Among the records, find the lines that hold the string "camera" and return them.

Dataset records
# # # #

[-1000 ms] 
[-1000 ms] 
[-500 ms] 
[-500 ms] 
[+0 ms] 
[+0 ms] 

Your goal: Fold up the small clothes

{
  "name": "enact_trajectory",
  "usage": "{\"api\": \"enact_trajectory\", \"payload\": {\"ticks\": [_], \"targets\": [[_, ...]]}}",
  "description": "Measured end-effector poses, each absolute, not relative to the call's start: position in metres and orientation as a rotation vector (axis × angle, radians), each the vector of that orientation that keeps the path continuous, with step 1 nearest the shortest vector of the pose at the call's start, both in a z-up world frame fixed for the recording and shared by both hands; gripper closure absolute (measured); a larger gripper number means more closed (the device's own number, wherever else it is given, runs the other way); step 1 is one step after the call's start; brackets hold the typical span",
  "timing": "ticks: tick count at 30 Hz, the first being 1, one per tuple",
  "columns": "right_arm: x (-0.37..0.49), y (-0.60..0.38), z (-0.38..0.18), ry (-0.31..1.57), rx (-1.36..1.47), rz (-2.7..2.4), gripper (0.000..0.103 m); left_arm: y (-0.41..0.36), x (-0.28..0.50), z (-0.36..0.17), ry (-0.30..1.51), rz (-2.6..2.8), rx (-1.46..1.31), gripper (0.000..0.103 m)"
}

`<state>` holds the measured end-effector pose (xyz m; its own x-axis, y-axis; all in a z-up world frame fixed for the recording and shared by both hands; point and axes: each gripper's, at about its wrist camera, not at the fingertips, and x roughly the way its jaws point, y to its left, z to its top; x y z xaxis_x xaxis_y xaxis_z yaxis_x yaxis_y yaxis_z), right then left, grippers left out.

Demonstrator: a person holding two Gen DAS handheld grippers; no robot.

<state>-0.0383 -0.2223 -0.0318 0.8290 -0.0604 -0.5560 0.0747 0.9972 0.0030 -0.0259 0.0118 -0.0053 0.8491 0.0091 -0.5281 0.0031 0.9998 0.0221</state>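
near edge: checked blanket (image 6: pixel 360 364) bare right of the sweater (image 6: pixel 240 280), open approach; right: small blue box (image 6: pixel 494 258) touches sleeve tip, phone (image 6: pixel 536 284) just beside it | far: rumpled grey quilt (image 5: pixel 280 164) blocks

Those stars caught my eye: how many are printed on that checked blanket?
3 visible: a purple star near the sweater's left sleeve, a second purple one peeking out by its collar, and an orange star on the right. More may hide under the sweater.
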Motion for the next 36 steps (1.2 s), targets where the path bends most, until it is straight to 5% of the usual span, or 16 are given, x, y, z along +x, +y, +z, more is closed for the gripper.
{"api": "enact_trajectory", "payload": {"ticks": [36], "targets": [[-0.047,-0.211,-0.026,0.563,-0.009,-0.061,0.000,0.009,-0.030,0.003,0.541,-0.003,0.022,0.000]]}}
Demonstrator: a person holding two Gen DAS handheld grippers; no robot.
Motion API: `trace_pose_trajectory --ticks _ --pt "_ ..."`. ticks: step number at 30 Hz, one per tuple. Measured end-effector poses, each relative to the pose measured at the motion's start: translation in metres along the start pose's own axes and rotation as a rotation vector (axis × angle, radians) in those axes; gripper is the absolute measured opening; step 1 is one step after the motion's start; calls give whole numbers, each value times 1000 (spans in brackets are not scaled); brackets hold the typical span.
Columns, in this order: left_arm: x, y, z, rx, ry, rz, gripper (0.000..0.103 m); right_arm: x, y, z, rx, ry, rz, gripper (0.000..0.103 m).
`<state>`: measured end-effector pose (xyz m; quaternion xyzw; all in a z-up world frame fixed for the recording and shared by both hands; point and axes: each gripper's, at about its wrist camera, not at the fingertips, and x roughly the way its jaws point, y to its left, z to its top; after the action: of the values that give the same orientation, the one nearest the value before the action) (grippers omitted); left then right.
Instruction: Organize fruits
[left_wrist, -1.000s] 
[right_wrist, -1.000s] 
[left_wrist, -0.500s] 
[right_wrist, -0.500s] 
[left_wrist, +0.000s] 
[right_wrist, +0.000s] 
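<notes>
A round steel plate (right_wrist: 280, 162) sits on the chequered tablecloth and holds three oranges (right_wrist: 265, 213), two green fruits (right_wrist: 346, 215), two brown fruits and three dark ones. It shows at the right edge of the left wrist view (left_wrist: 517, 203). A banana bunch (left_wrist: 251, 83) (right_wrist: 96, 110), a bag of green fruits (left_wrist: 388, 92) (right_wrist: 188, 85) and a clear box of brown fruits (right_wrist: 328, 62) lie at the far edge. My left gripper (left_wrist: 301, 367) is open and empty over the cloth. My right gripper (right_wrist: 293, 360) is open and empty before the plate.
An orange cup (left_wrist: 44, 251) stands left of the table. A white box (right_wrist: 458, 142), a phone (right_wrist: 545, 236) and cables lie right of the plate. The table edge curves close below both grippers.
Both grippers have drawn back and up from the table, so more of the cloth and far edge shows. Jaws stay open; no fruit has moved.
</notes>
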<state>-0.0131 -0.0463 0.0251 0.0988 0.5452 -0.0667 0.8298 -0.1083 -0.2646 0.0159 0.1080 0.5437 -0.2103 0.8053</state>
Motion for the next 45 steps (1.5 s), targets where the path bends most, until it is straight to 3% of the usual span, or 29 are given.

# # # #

__Response to the exercise__
`<state>` holds the measured end-effector pose (xyz m; its own x-axis, y-axis; all in a z-up world frame fixed for the recording and shared by both hands; point and axes: each gripper's, at about its wrist camera, not at the fingertips, and x roughly the way its jaws point, y to its left, z to its top; x y z xaxis_x xaxis_y xaxis_z yaxis_x yaxis_y yaxis_z), right then left, grippers left out.
`<state>`: measured end-effector pose (xyz m; quaternion xyzw; all in a z-up world frame fixed for the recording and shared by both hands; point and axes: each gripper's, at about its wrist camera, not at the fingertips, and x roughly the way its jaws point, y to its left, z to its top; after the action: of the values that give the same orientation, the one nearest the value before the action) (grippers omitted); left then right.

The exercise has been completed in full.